Emerging Opportunities in a Changing Context

Despite these hurdles, Japan’s new dual-use startup ecosystem reflects an evolving political and social landscape. Since the 2010s, Japan’s national security policies have shifted to address growing security threats and fiscal constraints. Public opinion has gradually become more open to pragmatic national security measures, although resistance persists in some sectors.

Startups, particularly those led by younger entrepreneurs who are less tied to traditional business norms, are poised to play a pivotal role in this policy’s success.

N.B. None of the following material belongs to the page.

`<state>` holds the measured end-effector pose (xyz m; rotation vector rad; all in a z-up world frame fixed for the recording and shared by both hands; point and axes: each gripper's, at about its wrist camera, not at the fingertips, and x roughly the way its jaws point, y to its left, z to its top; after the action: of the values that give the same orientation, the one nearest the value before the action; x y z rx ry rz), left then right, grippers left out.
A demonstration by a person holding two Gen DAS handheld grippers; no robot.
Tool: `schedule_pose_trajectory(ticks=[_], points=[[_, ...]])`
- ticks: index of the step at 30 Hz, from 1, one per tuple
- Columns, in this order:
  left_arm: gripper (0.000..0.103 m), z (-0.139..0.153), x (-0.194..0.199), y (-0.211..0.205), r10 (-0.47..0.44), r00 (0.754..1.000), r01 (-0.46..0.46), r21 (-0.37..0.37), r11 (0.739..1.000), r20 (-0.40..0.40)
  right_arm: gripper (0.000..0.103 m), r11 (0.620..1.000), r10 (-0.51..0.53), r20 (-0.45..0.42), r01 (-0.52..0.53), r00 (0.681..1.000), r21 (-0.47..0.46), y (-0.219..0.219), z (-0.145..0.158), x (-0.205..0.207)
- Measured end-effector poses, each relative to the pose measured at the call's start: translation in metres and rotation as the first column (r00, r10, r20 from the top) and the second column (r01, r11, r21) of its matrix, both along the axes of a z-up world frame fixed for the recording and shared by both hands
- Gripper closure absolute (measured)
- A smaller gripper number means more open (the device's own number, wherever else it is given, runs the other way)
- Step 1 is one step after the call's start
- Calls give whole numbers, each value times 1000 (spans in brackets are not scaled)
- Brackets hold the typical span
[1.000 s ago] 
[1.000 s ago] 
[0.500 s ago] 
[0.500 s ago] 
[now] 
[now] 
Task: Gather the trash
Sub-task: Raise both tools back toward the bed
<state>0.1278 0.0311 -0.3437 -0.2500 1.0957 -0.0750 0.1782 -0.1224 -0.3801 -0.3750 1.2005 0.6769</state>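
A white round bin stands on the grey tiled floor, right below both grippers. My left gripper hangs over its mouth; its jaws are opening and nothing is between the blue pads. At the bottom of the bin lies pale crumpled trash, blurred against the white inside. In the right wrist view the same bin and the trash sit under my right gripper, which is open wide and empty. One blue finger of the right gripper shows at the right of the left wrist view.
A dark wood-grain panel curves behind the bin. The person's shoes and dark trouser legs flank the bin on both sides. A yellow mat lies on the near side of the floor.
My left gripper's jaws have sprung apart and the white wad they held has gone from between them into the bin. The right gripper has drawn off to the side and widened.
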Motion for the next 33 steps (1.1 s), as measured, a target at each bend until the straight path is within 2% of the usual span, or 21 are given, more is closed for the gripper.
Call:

Economic Security as a Catalyst

Economic security policies are further driving changes in Japan’s defence innovation ecosystem. The 2022 Economic Security Promotion Act has marked the beginning of “economic securitisation,” incorporating critical and emerging technologies into national policy. Initiatives like the “Key and Advanced Technology R&D through Cross Community Collaboration Program” have expanded R&D budgets, with applications spanning both civilian and military domains under the label of “multi-use” technologies.

By framing defence-related R&D as part of economic security, the government is addressing concerns within Japan’s political culture. This approach may reduce normative barriers for companies and universities to engage in defence-related activities.

A Defining Moment for Japan’s Innovation Ecosystem

As economic securitisation gains traction, Japan faces an opportunity to establish a robust defence innovation ecosystem. However, this moment also demands tough decisions from the private sector about their involvement in defence projects. Balancing commercial interests with normative considerations will shape the future of Japan’s defence and civilian innovation integration.